Exercise details: Copy every line from the records that holds the word "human".

Dataset extract: Begin

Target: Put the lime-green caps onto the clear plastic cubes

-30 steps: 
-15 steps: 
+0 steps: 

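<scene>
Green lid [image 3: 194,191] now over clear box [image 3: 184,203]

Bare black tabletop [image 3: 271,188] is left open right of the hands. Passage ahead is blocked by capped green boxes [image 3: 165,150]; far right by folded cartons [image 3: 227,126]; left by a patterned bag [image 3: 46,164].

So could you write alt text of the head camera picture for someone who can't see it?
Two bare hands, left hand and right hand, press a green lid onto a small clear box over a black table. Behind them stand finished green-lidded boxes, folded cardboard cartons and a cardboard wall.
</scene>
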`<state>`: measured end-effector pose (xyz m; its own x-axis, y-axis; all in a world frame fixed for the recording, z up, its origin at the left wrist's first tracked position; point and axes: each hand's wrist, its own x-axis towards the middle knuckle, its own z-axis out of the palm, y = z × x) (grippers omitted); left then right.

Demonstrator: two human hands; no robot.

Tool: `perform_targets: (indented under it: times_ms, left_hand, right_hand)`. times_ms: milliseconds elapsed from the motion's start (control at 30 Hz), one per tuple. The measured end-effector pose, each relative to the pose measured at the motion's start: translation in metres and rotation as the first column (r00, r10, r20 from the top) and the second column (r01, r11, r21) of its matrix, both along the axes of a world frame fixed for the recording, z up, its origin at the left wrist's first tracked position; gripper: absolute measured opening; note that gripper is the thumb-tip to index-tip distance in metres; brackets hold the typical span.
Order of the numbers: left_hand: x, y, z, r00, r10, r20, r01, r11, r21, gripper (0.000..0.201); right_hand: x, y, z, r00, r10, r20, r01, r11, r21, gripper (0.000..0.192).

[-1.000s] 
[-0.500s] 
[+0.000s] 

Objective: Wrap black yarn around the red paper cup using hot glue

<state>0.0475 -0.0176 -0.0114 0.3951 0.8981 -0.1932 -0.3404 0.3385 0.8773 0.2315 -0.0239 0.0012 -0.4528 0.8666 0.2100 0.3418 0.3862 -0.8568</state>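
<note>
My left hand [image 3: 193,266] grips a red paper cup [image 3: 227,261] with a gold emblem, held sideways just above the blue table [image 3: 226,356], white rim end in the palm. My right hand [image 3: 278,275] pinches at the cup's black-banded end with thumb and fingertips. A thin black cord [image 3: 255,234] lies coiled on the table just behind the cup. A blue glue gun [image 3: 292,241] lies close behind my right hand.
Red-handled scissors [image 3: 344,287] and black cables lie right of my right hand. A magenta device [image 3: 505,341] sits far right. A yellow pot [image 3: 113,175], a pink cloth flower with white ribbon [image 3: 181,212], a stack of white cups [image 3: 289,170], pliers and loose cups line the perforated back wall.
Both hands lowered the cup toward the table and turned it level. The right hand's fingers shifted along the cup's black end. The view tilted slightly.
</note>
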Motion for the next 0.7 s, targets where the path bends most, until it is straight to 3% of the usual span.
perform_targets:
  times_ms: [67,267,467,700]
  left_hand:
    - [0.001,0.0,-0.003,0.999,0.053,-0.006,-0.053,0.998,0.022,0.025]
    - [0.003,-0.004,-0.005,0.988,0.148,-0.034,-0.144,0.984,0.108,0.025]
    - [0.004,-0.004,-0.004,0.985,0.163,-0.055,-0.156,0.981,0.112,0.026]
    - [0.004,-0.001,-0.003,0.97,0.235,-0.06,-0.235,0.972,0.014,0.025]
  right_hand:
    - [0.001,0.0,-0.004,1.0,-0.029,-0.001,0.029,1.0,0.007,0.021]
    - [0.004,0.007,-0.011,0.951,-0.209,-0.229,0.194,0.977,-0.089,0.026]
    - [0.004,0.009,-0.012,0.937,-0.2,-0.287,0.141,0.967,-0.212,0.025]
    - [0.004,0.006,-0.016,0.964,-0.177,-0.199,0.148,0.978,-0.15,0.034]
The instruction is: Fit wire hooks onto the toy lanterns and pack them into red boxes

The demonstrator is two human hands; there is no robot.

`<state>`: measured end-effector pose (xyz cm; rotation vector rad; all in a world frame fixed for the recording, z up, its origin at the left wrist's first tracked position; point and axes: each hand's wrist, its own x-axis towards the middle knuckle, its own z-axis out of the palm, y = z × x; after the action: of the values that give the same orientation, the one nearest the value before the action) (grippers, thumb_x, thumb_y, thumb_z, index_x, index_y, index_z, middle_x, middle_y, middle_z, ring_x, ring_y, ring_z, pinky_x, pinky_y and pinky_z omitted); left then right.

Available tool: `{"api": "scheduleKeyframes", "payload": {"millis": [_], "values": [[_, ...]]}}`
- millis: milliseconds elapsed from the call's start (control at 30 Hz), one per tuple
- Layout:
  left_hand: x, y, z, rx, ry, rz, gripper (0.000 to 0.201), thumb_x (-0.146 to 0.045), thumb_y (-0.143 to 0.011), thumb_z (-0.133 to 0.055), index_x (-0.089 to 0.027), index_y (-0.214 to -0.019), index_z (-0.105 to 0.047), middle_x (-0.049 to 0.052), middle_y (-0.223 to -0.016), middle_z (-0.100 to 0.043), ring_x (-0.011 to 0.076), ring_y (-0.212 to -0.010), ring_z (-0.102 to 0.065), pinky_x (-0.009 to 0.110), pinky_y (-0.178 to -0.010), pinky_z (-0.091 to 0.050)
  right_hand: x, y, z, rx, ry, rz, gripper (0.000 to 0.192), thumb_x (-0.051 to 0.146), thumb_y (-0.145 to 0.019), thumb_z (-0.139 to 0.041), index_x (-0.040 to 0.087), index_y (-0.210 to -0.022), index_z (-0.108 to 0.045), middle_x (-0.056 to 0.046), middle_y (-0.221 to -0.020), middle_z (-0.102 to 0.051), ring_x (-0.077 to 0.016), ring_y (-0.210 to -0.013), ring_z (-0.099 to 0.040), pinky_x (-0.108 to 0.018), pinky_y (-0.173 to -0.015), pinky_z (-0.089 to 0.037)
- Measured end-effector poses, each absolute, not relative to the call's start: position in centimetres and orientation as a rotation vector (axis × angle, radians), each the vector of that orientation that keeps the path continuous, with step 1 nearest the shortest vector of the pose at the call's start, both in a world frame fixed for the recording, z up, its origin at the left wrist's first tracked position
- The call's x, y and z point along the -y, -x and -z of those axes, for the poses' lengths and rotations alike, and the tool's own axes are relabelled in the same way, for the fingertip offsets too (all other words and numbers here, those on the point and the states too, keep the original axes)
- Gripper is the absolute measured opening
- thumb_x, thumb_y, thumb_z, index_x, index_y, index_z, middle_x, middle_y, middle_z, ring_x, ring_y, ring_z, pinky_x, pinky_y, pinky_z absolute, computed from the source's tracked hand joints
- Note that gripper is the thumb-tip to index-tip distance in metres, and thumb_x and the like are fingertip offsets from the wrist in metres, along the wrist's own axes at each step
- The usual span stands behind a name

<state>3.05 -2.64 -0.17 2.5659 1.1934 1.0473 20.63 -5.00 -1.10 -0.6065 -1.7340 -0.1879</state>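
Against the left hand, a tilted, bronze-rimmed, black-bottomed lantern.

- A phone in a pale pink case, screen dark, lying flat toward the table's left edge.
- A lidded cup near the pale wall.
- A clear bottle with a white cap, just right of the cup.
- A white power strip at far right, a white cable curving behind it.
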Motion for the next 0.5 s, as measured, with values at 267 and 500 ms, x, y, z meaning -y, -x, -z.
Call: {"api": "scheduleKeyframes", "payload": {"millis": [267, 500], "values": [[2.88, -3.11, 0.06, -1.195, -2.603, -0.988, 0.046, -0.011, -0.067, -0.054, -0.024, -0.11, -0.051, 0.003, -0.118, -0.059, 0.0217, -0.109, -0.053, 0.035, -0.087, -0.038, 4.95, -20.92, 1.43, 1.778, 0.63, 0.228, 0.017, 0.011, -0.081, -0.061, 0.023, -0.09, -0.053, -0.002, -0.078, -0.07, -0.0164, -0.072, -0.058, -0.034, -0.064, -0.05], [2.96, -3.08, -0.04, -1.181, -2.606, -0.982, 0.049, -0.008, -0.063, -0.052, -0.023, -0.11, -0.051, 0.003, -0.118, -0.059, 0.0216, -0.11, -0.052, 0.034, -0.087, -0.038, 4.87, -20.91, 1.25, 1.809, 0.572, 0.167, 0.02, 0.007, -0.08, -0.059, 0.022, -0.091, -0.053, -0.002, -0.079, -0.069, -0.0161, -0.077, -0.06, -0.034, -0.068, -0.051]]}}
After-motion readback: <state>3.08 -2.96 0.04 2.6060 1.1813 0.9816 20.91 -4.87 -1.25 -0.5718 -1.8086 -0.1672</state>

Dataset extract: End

Result of this exercise:
Demonstrator: two human hands; no robot.
The demonstrator is two human hands; there is no robot.

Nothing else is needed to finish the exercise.